These entries must be printed again exactly as they are.
*** The input Section Begins ***
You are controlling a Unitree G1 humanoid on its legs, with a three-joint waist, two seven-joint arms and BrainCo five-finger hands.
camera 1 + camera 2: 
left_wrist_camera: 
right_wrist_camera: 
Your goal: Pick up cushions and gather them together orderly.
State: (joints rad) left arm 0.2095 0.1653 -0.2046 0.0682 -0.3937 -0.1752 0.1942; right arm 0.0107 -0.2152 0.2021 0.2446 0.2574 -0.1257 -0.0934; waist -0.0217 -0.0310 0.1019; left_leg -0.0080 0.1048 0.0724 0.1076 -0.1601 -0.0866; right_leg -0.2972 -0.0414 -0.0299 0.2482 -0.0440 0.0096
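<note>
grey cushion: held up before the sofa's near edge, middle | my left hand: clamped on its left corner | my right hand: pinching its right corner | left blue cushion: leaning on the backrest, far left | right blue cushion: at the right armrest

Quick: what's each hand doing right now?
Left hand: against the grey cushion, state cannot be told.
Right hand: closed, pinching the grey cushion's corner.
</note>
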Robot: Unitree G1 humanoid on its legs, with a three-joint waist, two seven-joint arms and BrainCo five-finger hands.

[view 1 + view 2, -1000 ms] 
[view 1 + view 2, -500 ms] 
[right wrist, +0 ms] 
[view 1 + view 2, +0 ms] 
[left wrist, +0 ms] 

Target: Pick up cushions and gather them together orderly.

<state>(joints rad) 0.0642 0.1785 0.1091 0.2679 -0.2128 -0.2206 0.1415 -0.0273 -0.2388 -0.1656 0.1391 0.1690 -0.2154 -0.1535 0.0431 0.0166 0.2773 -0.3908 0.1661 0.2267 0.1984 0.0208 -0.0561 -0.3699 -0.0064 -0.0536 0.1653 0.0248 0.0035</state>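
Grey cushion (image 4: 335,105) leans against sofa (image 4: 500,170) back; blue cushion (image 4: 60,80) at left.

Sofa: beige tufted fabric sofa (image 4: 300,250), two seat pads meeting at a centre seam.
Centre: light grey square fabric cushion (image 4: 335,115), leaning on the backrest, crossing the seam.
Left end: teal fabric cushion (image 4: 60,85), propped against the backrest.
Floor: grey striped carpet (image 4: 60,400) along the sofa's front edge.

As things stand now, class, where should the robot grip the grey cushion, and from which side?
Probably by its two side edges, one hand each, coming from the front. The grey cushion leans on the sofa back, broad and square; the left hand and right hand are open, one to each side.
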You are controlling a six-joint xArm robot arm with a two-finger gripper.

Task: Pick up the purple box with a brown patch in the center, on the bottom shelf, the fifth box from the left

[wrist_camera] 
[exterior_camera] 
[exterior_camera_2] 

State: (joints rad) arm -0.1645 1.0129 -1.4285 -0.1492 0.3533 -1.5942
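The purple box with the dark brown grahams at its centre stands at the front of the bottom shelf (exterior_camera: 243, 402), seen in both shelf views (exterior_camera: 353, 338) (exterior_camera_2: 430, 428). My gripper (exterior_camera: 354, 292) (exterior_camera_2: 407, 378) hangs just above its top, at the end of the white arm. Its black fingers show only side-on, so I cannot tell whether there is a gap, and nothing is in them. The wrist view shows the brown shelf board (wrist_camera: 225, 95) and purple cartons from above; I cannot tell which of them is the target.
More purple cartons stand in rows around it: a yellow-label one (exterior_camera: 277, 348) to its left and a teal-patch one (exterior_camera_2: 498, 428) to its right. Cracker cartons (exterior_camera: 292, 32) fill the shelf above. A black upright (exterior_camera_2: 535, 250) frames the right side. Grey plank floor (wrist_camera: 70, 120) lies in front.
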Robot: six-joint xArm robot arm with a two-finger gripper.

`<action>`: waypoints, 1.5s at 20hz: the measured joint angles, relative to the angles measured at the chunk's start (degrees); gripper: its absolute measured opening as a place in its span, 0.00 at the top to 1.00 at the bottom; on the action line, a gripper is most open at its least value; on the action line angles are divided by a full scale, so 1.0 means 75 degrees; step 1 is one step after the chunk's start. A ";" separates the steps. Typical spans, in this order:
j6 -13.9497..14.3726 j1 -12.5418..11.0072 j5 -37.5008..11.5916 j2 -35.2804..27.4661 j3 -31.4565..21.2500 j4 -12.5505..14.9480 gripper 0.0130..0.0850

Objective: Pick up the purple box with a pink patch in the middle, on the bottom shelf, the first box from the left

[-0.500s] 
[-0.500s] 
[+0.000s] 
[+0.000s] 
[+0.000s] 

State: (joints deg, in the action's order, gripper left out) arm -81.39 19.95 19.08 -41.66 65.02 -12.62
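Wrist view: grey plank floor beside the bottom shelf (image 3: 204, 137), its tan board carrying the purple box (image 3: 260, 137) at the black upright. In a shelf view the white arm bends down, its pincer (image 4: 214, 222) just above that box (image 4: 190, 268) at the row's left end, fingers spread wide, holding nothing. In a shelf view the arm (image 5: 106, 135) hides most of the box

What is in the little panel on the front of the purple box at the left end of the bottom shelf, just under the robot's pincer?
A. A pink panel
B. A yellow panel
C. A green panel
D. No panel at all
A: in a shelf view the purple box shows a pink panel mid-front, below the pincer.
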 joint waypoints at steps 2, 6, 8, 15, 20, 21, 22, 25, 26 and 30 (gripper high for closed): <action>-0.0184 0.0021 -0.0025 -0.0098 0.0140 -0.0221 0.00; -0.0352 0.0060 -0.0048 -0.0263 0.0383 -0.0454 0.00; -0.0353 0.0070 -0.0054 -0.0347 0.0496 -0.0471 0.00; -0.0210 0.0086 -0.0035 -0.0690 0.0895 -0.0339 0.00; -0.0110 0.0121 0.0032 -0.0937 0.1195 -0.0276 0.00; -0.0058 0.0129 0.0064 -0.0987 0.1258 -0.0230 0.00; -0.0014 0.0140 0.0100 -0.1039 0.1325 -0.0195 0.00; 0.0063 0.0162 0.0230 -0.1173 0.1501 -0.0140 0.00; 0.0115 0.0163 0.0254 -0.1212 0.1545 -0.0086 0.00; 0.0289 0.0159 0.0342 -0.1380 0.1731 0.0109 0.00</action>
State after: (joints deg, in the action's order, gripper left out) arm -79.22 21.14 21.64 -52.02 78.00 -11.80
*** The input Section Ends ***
Solution for this task:
You are controlling a Unitree G1 humanoid on its legs, with a three-joint waist, two seven-joint arms and BrainCo five-finger hands.
camera 1 + camera 2: 
left_wrist_camera: 
right_wrist_camera: 
Your goal: Pick up cushions and gather them together orderly.
State: (joints rad) left arm 0.2095 0.1653 -0.2046 0.0682 -0.3937 -0.1752 0.1942; right arm 0.0107 -0.2152 0.2021 0.2446 0.2574 -0.1257 -0.0934; waist -0.0217 -0.0310 0.1019; left_leg -0.0080 0.1048 0.0724 0.1076 -0.1601 -0.0866; right_leg -0.2972 -0.0414 -0.0299 0.2482 -0.0440 0.0096
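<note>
grey cushion: held up before the sofa's near edge, middle | my left hand: clamped on its left corner | my right hand: pinching its right corner | left blue cushion: leaning on the backrest, far left | right blue cushion: at the right armrest

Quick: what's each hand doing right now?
Left hand: against the grey cushion, state cannot be told.
Right hand: closed, pinching the grey cushion's corner.
</note>
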Robot: Unitree G1 humanoid on its legs, with a three-joint waist, two seven-joint arms and BrainCo five-finger hands.

[view 1 + view 2, -1000 ms] 
[view 1 + view 2, -500 ms] 
[right wrist, +0 ms] 
[view 1 + view 2, +0 ms] 
[left wrist, +0 ms] 

Target: Pick up cushions and gather them together orderly.

<state>(joints rad) 0.0642 0.1785 0.1091 0.2679 -0.2128 -0.2206 0.1415 -0.0273 -0.2388 -0.1656 0.1391 0.1690 -0.2154 -0.1535 0.0431 0.0166 0.2773 -0.3908 0.1661 0.2267 0.1984 0.0208 -0.0561 -0.3699 -0.0064 -0.0536 0.1653 0.0248 0.0035</state>
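Grey cushion (image 4: 335,105) leans against sofa (image 4: 500,170) back; blue cushion (image 4: 60,80) at left.

Sofa: beige tufted fabric sofa (image 4: 300,250), two seat pads meeting at a centre seam.
Centre: light grey square fabric cushion (image 4: 335,115), leaning on the backrest, crossing the seam.
Left end: teal fabric cushion (image 4: 60,85), propped against the backrest.
Floor: grey striped carpet (image 4: 60,400) along the sofa's front edge.

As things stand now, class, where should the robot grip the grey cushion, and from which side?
Probably by its two side edges, one hand each, coming from the front. The grey cushion leans on the sofa back, broad and square; the left hand and right hand are open, one to each side.
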You are controlling a six-joint xArm robot arm with a two-finger gripper.

Task: Pick up the purple box with a brown patch in the center, on the bottom shelf, the fifth box from the left

[wrist_camera] 
[exterior_camera] 
[exterior_camera_2] 

State: (joints rad) arm -0.1645 1.0129 -1.4285 -0.1492 0.3533 -1.5942
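The purple box with the dark brown grahams at its centre stands at the front of the bottom shelf (exterior_camera: 243, 402), seen in both shelf views (exterior_camera: 353, 338) (exterior_camera_2: 430, 428). My gripper (exterior_camera: 354, 292) (exterior_camera_2: 407, 378) hangs just above its top, at the end of the white arm. Its black fingers show only side-on, so I cannot tell whether there is a gap, and nothing is in them. The wrist view shows the brown shelf board (wrist_camera: 225, 95) and purple cartons from above; I cannot tell which of them is the target.
More purple cartons stand in rows around it: a yellow-label one (exterior_camera: 277, 348) to its left and a teal-patch one (exterior_camera_2: 498, 428) to its right. Cracker cartons (exterior_camera: 292, 32) fill the shelf above. A black upright (exterior_camera_2: 535, 250) frames the right side. Grey plank floor (wrist_camera: 70, 120) lies in front.
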Robot: six-joint xArm robot arm with a two-finger gripper.

`<action>`: waypoints, 1.5s at 20hz: the measured joint angles, relative to the angles measured at the chunk's start (degrees); gripper: its absolute measured opening as a place in its span, 0.00 at the top to 1.00 at the bottom; on the action line, a gripper is most open at its least value; on the action line angles are divided by a full scale, so 1.0 means 75 degrees; step 1 is one step after the chunk's start. A ";" separates the steps. Typical spans, in this order:
j6 -13.9497..14.3726 j1 -12.5418..11.0072 j5 -37.5008..11.5916 j2 -35.2804..27.4661 j3 -31.4565..21.2500 j4 -12.5505..14.9480 gripper 0.0130..0.0850

Objective: Pick up the purple box with a pink patch in the middle, on the bottom shelf, the first box from the left

[-0.500s] 
[-0.500s] 
[+0.000s] 
[+0.000s] 
[+0.000s] 

State: (joints deg, in the action's order, gripper left out) arm -81.39 19.95 19.08 -41.66 65.02 -12.62
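Wrist view: grey plank floor beside the bottom shelf (image 3: 204, 137), its tan board carrying the purple box (image 3: 260, 137) at the black upright. In a shelf view the white arm bends down, its pincer (image 4: 214, 222) just above that box (image 4: 190, 268) at the row's left end, fingers spread wide, holding nothing. In a shelf view the arm (image 5: 106, 135) hides most of the box

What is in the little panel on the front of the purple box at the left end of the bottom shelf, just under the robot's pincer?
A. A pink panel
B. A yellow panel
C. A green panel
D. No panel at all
A: in a shelf view the purple box shows a pink panel mid-front, below the pincer.
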 joint waypoints at steps 2, 6, 8, 15, 20, 21, 22, 25, 26 and 30 (gripper high for closed): <action>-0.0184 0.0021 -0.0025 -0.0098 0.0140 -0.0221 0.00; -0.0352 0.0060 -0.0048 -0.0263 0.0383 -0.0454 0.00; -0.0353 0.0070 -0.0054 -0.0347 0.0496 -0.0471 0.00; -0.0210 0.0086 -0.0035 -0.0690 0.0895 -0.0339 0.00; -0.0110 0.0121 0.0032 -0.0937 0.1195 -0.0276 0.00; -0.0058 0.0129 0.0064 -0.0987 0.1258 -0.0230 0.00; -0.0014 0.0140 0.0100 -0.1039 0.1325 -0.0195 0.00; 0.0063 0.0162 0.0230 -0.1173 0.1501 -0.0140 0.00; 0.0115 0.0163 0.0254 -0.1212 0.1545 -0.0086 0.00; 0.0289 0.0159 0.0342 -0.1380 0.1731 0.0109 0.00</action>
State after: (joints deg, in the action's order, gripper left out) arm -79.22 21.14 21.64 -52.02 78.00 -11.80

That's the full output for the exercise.